## YOUR ASSIGNMENT
From the first line of the listing below, retype each line up to and including the one with "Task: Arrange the"; pictures stay out.

## INFORMATION PROVIDED
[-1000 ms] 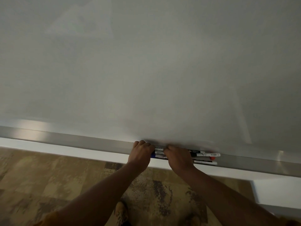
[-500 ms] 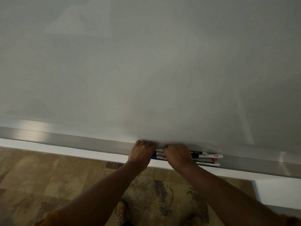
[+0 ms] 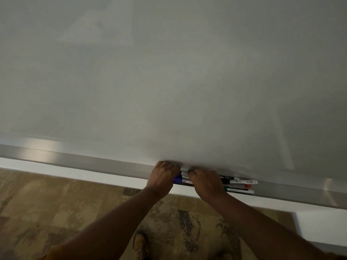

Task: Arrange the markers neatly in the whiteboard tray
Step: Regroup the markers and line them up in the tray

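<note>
Several markers lie bunched lengthwise in the long metal whiteboard tray. A blue-capped marker shows between my hands, and red and green caps show on the right. My left hand covers the left end of the bunch with its fingers curled over the markers. My right hand lies over the middle of the bunch, fingers curled on them. Both hands hide the markers' middle parts.
The blank whiteboard fills the upper view. A white ledge runs under the tray. Patterned brown carpet and my shoes are below. A white surface sits at lower right.
The hands and markers sit slightly lower and further right in the view; the hands keep their hold on the bunch, and the right hand has edged a little closer to the left one.
</note>
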The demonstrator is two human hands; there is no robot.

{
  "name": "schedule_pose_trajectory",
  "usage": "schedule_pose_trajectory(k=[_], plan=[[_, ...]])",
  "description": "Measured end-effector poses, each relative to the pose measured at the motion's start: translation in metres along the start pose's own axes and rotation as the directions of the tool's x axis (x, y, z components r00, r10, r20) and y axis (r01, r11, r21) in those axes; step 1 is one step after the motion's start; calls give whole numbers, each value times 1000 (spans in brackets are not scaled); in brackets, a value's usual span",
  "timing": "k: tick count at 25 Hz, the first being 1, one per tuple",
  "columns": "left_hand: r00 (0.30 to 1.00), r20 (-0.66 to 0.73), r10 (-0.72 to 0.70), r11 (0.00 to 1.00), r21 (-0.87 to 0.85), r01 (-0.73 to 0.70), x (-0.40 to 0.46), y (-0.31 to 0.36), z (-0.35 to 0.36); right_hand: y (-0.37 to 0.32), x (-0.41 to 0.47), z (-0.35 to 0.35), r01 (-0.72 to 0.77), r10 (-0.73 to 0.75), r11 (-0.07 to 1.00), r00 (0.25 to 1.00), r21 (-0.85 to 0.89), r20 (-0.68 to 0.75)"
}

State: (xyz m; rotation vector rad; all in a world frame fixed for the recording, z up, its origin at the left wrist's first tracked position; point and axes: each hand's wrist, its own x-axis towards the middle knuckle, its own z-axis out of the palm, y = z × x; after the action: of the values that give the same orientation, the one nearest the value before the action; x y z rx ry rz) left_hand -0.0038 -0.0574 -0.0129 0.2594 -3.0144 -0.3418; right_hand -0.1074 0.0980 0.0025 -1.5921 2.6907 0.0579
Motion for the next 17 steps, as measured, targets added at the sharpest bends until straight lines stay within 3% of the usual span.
schedule_pose_trajectory(k=[2, 5, 9, 17], plan=[[999, -35, -24, 1000, -2, 24, -5, 0, -3, 2, -2, -8, -4, 4, 1000, 1000, 16, 13], [975, -29, -220, 975, -45, 218, -14, -1, -7, 9, -8, -15, -28, 28, 1000, 999, 12, 42], [866, 58, -496, 859, -116, 499, -17, -2, -7, 15, -15, -21, -65, 64, 998, 995, 0, 72], [856, 77, -511, 853, -78, 516, -15, -7, 3, 17, -26, -17, -104, 102, 994, 991, 20, 84]])
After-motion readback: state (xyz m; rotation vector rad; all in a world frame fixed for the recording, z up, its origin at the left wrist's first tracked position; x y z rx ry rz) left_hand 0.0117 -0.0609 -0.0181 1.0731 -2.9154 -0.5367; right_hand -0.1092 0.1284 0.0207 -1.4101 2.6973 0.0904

## ANSWER SECTION
[-1000 ms] 
[-500 ms] 
[+0 ms] 

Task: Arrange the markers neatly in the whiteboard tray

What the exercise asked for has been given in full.